• _What to produce_
Whenever a line of the listing contains the string "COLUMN", return that line.

• _Information supplied_
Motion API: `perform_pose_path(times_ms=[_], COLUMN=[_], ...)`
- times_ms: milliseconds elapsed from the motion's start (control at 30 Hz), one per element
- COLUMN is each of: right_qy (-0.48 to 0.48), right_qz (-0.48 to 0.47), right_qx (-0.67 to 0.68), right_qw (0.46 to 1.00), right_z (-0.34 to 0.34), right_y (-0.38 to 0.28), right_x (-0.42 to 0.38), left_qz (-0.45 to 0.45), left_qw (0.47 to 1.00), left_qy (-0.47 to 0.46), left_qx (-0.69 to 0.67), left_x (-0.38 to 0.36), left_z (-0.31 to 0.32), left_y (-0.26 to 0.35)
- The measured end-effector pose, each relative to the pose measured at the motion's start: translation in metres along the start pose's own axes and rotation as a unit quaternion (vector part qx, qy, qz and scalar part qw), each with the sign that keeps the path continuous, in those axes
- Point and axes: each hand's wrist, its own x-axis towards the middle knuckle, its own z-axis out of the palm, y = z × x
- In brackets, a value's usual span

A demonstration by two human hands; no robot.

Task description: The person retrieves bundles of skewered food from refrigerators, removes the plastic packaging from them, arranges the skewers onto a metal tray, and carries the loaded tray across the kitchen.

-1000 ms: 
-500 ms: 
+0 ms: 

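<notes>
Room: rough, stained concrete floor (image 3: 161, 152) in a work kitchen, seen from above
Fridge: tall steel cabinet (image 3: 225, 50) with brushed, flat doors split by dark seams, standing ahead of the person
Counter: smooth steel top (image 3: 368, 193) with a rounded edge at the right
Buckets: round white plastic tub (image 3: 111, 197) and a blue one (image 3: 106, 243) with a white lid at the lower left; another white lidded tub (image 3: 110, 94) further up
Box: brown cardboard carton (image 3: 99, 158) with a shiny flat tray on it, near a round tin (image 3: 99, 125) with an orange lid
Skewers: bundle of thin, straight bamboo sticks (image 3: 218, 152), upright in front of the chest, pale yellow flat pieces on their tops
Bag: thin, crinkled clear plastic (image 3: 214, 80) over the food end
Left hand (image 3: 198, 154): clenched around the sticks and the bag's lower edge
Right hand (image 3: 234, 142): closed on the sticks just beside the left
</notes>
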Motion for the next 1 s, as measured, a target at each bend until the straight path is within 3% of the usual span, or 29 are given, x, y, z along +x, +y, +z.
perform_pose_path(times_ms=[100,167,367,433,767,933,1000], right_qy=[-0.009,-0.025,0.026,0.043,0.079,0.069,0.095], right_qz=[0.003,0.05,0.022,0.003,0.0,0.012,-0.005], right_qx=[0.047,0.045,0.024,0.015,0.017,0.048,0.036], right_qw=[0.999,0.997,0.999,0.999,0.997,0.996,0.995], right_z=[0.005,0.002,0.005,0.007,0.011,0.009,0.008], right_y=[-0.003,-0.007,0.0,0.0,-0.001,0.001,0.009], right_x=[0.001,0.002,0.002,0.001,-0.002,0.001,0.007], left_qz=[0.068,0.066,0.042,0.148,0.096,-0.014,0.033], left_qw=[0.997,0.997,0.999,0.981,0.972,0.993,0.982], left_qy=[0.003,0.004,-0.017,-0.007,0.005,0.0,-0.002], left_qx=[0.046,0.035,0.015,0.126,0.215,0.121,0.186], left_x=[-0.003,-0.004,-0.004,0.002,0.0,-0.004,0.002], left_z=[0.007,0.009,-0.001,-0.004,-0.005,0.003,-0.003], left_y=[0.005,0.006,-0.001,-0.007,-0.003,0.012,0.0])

• _Output_
Motion API: `perform_pose_path(times_ms=[_], COLUMN=[_], ...)`
- COLUMN is each of: right_qy (-0.48 to 0.48), right_qz (-0.48 to 0.47), right_qx (-0.67 to 0.68), right_qw (0.46 to 1.00), right_z (-0.34 to 0.34), right_y (-0.38 to 0.28), right_x (-0.42 to 0.38), left_qz (-0.45 to 0.45), left_qw (0.47 to 1.00), left_qy (-0.47 to 0.46), left_qx (-0.69 to 0.67), left_x (-0.38 to 0.36), left_z (-0.31 to 0.32), left_y (-0.26 to 0.35)

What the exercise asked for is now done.